> **REQUIREMENT**
Using the listing, copy each whole line that features "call".
[[ SUPPLIED MATERIAL, beginning ]]
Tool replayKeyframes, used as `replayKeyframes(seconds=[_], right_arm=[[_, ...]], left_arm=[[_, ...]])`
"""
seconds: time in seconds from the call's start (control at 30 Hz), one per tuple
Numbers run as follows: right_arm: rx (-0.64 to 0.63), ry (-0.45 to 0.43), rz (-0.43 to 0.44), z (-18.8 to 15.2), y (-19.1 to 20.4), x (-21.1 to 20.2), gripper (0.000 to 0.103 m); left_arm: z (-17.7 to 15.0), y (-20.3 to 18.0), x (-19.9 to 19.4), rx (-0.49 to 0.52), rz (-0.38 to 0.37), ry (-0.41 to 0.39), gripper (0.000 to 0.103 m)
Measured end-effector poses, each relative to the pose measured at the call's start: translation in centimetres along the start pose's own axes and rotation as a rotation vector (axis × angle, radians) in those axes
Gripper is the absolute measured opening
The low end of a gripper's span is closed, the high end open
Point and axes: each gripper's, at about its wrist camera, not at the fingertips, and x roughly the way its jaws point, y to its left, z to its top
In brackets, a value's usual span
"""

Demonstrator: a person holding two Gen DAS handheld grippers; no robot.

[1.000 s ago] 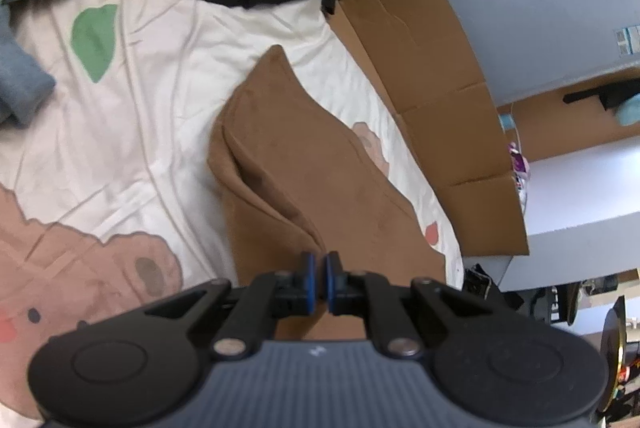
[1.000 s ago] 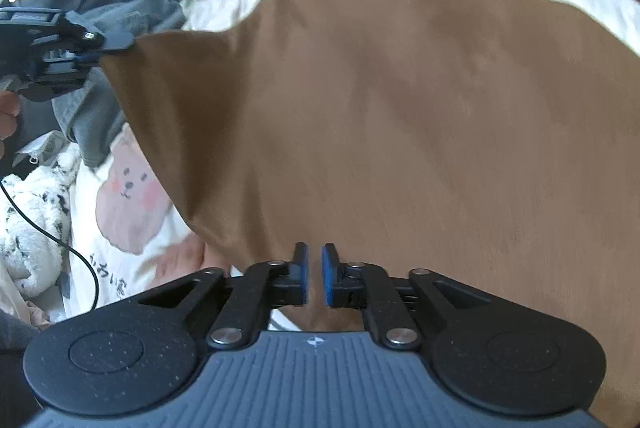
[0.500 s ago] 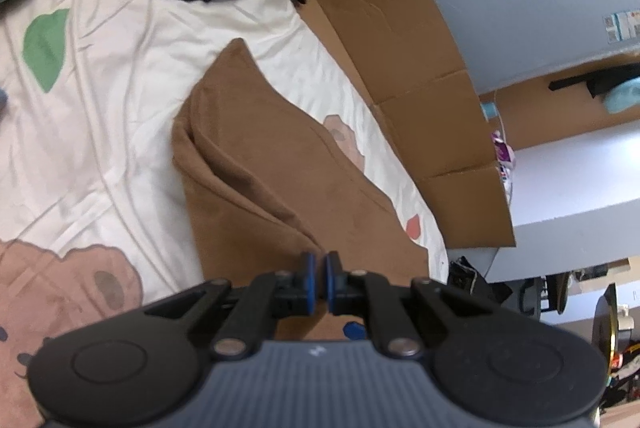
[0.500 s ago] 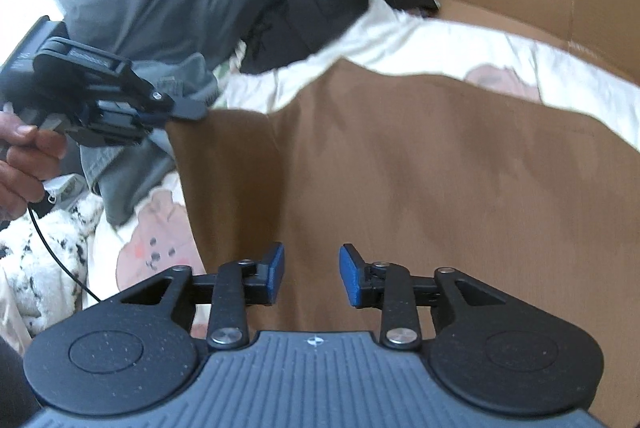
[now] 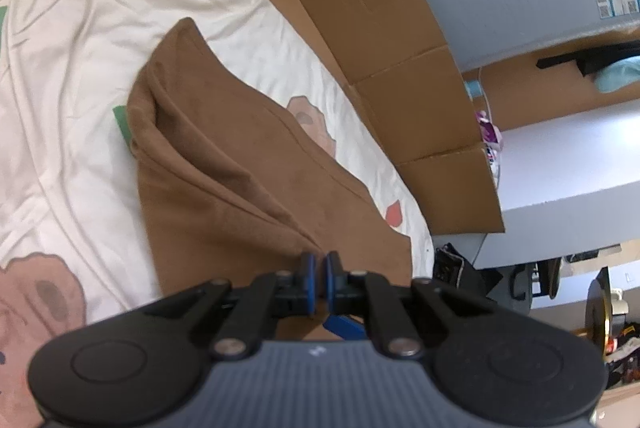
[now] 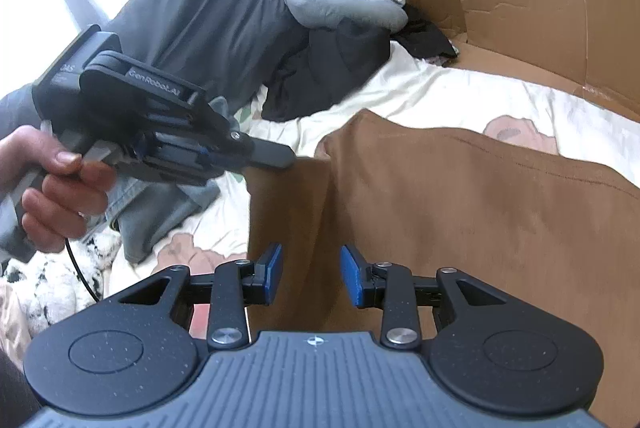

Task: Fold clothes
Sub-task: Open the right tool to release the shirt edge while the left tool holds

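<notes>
The brown garment (image 6: 460, 212) lies on my cream printed sheet (image 6: 420, 92), its near-left corner lifted and pinched between the pressed-together fingers of my left gripper (image 6: 286, 158), while my right gripper (image 6: 311, 274) hovers over the cloth with fingers spread, gripping nothing, cardboard (image 6: 540, 8) along the far right.

The shirt (image 6: 480, 212) is brown. The bed sheet (image 5: 80, 76) is white with pink bears. The tool pads (image 6: 274, 270) are blue.
</notes>
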Motion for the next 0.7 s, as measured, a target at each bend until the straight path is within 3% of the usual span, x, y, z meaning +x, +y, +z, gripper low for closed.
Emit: replayKeyframes(seconds=[0.27,0.5,0.7], right_arm=[[-0.049,0.005,0.02,0.9,1.5,1.4,0.04],[-0.064,0.027,-0.069,1.8,2.5,3.7,0.044],[-0.077,0.019,-0.106,2.6,2.7,5.1,0.044]], left_arm=[[-0.2,0.0,0.4,-0.026,-0.023,-0.008,0.006],[-0.5,-0.2,0.8,-0.051,-0.041,-0.019,0.006],[-0.3,-1.2,0.8,-0.007,-0.023,-0.037,0.006]])
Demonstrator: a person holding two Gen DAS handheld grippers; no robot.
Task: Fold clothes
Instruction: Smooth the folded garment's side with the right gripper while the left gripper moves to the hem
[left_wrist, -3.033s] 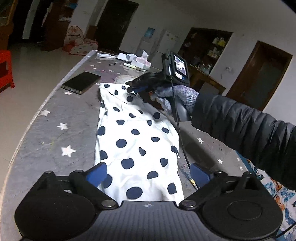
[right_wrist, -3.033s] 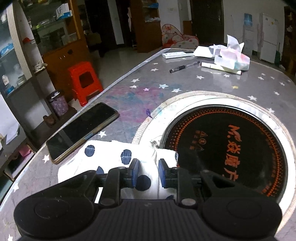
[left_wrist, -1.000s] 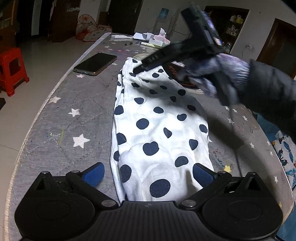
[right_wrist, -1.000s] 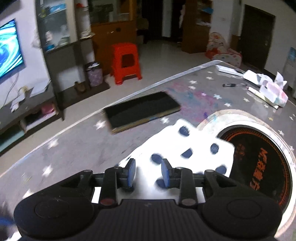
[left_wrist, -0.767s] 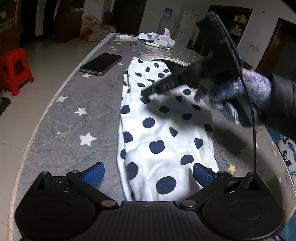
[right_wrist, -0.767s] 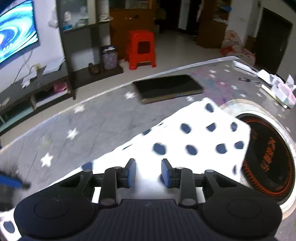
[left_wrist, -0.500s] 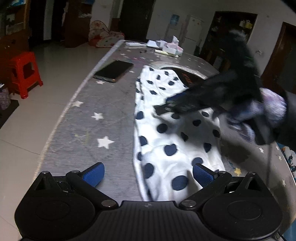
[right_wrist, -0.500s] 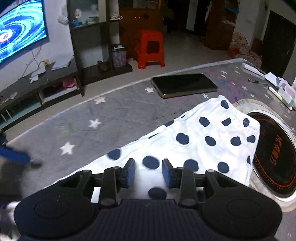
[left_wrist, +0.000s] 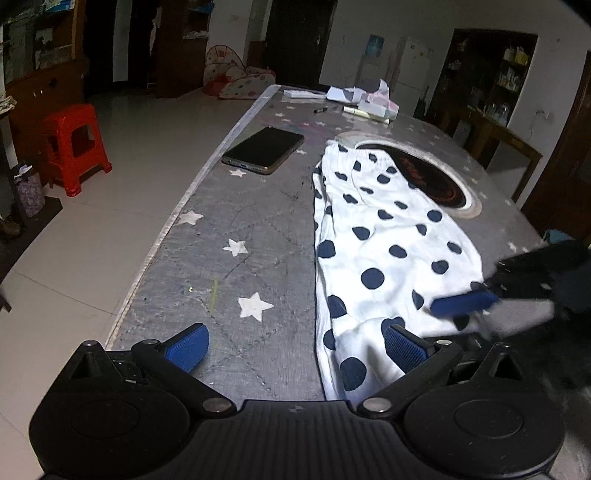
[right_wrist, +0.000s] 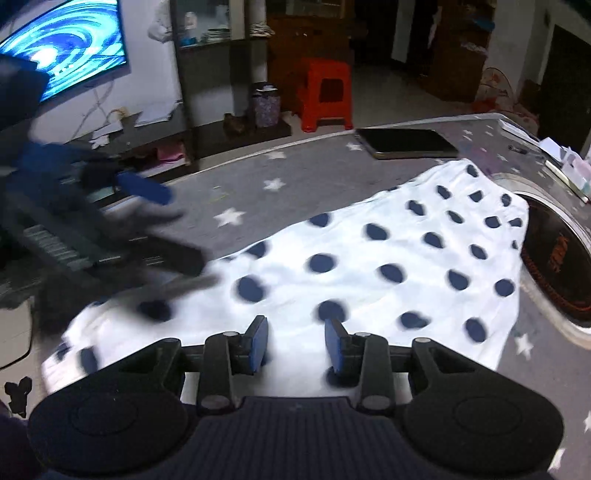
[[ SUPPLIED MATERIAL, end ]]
> **EXERCISE ANSWER**
seconds: time in seconds from the call's start (control at 30 Hz), one per tuple
Measured end-effector poses, each relative to the pose measured at the call's start: translation in centimetres along the start pose's own axes and rotation as a rotation vector (axis × angle, radians) in those axes

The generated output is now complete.